VATICAN CITY — In the end, American-style transparency was no match for the Vatican’s obsession with secrecy.

Cardinals attending closed-door discussions ahead of the conclave to elect the next pope imposed a media blackout Wednesday, forcing the cancellation of the popular daily press briefings by U.S. cardinals that had provided crucial insights into the deliberations.

The official reason for the blackout was that some details of the secret discussions about the problems in the church appeared in the Italian newspaper La Stampa.

But speculation mounted that the underlying aim of the blackout was to silence the Americans, who have been vocal in their calls for disclosure about allegations of corruption and dysfunction in the Holy See’s governance before they enter the conclave to elect a successor to Benedict XVI.

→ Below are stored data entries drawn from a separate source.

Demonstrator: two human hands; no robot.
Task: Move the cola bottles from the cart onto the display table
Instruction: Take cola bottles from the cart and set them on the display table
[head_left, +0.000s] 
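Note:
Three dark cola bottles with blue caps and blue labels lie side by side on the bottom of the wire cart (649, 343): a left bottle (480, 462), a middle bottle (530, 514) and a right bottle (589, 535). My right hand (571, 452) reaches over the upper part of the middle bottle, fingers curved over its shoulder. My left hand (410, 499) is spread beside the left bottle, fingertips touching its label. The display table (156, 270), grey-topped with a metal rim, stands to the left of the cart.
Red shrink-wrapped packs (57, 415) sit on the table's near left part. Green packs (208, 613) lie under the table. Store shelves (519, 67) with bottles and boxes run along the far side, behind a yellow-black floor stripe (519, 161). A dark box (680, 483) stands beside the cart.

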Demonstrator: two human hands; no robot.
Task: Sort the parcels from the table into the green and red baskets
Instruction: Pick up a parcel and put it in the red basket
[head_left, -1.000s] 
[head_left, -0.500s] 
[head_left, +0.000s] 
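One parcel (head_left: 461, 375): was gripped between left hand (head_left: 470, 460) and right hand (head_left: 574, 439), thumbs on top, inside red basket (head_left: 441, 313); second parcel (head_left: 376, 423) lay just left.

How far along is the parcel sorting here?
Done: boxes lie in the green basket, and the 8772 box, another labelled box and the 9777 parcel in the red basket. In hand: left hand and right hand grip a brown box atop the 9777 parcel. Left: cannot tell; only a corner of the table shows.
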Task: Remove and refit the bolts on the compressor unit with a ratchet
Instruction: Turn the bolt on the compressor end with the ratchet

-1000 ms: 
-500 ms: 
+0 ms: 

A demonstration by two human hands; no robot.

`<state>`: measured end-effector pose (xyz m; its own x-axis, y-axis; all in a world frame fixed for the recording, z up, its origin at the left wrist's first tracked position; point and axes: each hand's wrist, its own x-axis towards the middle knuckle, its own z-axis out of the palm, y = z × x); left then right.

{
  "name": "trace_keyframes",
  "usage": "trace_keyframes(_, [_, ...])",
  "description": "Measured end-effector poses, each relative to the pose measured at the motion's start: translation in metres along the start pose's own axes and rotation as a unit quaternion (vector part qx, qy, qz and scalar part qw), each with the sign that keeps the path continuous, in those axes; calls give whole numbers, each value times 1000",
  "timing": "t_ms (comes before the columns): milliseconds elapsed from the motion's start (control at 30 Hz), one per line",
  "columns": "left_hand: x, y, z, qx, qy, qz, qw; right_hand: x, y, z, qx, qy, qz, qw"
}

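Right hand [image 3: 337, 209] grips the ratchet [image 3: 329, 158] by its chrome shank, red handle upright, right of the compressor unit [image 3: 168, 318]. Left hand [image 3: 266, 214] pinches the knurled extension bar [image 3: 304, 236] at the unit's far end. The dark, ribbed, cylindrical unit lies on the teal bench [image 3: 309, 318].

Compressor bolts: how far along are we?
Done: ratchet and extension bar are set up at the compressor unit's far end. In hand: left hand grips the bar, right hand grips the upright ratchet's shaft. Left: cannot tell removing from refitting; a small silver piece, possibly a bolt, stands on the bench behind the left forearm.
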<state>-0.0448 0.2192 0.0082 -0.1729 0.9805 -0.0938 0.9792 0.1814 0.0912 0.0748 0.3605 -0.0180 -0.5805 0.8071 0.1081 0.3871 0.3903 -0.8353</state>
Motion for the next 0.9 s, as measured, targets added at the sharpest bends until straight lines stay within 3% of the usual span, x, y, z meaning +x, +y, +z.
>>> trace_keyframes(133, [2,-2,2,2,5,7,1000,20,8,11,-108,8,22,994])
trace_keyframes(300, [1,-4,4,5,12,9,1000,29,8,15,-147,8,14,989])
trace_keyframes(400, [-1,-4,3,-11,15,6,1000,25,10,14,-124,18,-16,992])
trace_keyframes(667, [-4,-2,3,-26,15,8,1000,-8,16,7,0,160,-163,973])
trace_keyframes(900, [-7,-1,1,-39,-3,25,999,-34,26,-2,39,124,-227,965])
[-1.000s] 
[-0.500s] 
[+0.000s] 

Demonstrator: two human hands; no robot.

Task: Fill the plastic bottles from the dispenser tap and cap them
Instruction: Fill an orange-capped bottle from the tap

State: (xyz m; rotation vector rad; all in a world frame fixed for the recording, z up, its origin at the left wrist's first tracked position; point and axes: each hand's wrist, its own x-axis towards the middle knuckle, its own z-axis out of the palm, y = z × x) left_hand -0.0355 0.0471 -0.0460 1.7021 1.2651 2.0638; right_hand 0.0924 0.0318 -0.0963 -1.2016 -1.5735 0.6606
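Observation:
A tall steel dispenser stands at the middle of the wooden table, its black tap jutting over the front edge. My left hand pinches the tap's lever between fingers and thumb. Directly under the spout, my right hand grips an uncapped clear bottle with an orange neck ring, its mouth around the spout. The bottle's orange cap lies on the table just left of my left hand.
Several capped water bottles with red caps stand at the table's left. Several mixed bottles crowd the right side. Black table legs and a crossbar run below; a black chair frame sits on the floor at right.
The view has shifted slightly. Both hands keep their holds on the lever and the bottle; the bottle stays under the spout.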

As a result, the conflict appears to be a microcosm of the likely battle lines heading into the election: American and German cardinals have indicated they want a pope who will impose some order on the Vatican’s inner workings, while the Vatican-based cardinals are defending their record and seeking to end the discussion.

One Italian cardinal said the Curia, or the Vatican bureaucracy, had been sorely maligned and that he could “only say good things about it.”

“In the Curia, the pope has a docile tool that does exactly what he wants and tries to help him in the best of ways,” Italian media quoted Cardinal Giovanni Lajolo, the retired administrator of the Vatican City State as saying during a book launch Tuesday.

That picture is at odds with evidence of turf battles, Machiavellian machinations and allegations of corruption and cronyism that were exposed last year when private papal documents were leaked to an Italian journalist. The documents paint a portrait of an utterly dysfunctional, ungovernable Italian bureaucracy.

The Vatican denied it had exerted any pressure on the American cardinals to keep quiet and cancel their briefings. But the Vatican spokesman, the Rev. Federico Lombardi, made clear that the Holy See considered this week’s pre-conclave meetings to be secret.